Thoughts on SPSS and R Integration

[This article was first published on Gage Theory » R, and kindly contributed to R-bloggers]. (You can report issue about the content on this page here)
Want to share your content on R-bloggers? click here if you have a blog, or here if you don't.

As part of considering SPSS as a platform for modeling I wanted to test SPSS’ integration with R. What I found out is getting SPSS to work with R isn’t embarssingly obvious. What’s worse I found it quite difficult to find documentation either from SPSS, online, or from the SPSS developer community on how to get over the logical jumps that come up. In the interest of saving someone else time and encourging SPSS to take advantage of R here’s how to get the two talking to each other and my thoughts on the integration as it stands.

Sequence for Getting SPSS and R Integrated

First off, you must have SPSS Modeler, SPSS Statistics, and SPSS R Essentials installed. The integration works by creating an SPSS Statistics node in Modeler. But you’ll notice if you try to create an “SPSS Statistics” node in Modeler you’ll get the following error:

“Please run the IBM SPSS Statistics License Location Utility and restart this program before using this node.”

There’s nothing wrong with your license for SPSS Statistics or Modeler. The issue is Modeler doesn’t know where the Statistics license is. To resolve the error:

  1. In Modeler go to Tools > Options > Helper Applications
  2. Browse to the location of the SPSS Statistics executable called “stats.exe”
  3. Inside the Helper Applications dialog box run the “IBM SPSS Statistics License Location Utility” and click Okay

Now you’ve got the license error handled, but the SPSS Statistics node can only be used in 1 way:

  1. To use any SPSS Statistics nodes a “Filter” node must be used before the Statistics node
  2. In the “Filter” node in the “Filter” tab click on the “Filter” icon and click “Rename for IBM SPSS Statistics”
  3. In the dialog box click “Underscore” and click Okay
  4. Connect the “Filter” node to a “Statistics Output” node go to the “Syntax” tab and highlight the “Syntax Editor” radio button to enter R code
  • Note: There’s another ”gotcha” here. SPSS Statistics code that wraps R code must have the Data step removed because Modeler enforces the data delievered to the Statistics Output node

Example: R data -> SPSS

Now let’s try to do something useful and pass data generated in R back to SPSS.

Here’s the process:

  • Create a SPSS meta-data Dictionary
    • dict <- spssdictionary.CreateSPSSDictionary(a.dict, b.dict)
    • Set up the dictionary in SPSS
      • spssdictionary.SetDictionaryToSPSS(“results”, dict)
    • Then send the data to SPSS
      • spssdata.SetDataToSPSS(“results”,example)

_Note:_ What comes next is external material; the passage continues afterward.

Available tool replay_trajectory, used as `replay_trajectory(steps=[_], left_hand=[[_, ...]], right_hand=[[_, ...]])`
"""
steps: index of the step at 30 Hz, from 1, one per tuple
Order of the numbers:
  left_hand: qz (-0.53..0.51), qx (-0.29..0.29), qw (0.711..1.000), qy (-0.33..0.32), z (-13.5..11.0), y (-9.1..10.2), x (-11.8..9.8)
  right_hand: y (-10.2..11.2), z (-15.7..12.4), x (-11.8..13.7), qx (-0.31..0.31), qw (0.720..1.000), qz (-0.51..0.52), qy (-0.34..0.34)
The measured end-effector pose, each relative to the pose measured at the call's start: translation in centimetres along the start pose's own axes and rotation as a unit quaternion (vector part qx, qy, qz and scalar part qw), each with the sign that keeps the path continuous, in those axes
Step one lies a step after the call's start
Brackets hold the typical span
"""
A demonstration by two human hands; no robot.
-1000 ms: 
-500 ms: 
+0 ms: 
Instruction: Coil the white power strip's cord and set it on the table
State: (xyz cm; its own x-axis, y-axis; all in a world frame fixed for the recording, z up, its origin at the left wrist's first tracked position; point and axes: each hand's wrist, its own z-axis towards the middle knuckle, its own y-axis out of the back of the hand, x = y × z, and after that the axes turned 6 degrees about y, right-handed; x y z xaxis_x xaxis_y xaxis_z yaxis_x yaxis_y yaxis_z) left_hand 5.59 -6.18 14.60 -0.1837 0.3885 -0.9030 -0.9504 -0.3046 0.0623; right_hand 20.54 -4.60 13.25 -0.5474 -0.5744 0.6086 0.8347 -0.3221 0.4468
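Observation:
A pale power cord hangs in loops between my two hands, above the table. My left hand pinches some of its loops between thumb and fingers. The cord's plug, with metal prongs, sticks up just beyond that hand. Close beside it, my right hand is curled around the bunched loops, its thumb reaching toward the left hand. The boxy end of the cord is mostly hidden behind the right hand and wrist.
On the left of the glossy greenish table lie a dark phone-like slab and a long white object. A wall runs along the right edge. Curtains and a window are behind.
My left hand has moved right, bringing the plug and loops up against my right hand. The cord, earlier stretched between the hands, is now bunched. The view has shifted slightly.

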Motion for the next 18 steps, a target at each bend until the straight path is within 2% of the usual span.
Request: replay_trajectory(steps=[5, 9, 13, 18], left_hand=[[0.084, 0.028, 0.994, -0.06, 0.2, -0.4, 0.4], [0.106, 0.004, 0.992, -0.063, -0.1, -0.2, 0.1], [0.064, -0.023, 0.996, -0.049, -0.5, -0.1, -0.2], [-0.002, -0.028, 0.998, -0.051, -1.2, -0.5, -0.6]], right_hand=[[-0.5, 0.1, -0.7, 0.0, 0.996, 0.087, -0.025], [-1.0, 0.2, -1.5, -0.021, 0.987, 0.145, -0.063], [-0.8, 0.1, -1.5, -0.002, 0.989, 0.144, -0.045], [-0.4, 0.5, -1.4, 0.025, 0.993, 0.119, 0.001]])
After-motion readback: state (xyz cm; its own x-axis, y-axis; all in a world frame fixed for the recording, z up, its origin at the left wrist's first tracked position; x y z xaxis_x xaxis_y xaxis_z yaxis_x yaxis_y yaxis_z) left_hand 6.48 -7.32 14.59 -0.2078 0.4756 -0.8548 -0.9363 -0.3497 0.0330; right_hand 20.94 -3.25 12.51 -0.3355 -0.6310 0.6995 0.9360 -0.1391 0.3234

For defining the meta-data for each variable the syntax is as follows:

  • varName = Variable Name
  • varLabel = Variable Label
  • varType = Type of variable
    • 0 for numeric
    • For strings an integer representing the number of characters in the string
    • varFormat = Format of the variables
      • Aw – for chars only, where “w” is equal to the number of characters e.g. A4
      • Fw.d – for numeric only, where “w” is the number of integers and “d” is the number of decimals, e.g. F5.2
    • varMeasurementLevel = nominal, scale, or ordinal

Here’s the actual code that goes into the SPSS Statistics Output Syntax Editor:

BEGIN PROGRAM R.
# Create the definition for the columns
# The format is c(“variable name”, “variable label”, “variable type”, “variable format”, “variable measurement level”)
a.dict <- c("alpha","alpha",0,"F1","scale")
b.dict <- c("beta","beta",0,"F1","scale")
# Create the dictionary for all the variables
dict <- spssdictionary.CreateSPSSDictionary(a.dict, b.dict)
# Apply the dictionary to an unpopulated, but named SPSS data set
spssdictionary.SetDictionaryToSPSS("results", dict)
# Create the actual data
example <- data.frame("alpha" = c(1, 2, 3), "beta" = c(2, 3, 4))
# Populate the data into the SPSS data set
spssdata.SetDataToSPSS("results",example)
spssdictionary.EndDataStep()
END PROGRAM.

General Thoughts

After spending quite a few hours playing around with the SPSS & R integration, I have a pretty distinct opinion on the subject. Here are responses to the questions I had and the questions I received from others:

Does SPSS Modeler integrate with R?

Yes.

Is the SPSS Modeler integration with R fluid?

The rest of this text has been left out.